Copy, from the material below, each line that contains the word "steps".

MATERIAL PROVIDED:
*****

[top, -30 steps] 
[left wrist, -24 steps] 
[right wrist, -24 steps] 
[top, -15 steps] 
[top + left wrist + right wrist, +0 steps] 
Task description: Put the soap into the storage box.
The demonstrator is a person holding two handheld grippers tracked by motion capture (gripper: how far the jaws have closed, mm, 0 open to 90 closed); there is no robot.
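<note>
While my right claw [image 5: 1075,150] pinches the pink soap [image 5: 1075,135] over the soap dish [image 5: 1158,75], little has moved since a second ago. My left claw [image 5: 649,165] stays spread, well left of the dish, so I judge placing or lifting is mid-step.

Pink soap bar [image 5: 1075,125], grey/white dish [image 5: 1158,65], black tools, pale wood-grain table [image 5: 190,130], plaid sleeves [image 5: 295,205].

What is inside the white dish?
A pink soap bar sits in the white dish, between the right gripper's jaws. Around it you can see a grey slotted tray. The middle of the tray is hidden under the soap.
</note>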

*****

FINISHED TASK:
[top, -30 steps] 
[left wrist, -24 steps] 
[right wrist, -24 steps] 
[top, -15 steps] 
[top + left wrist + right wrist, +0 steps] 

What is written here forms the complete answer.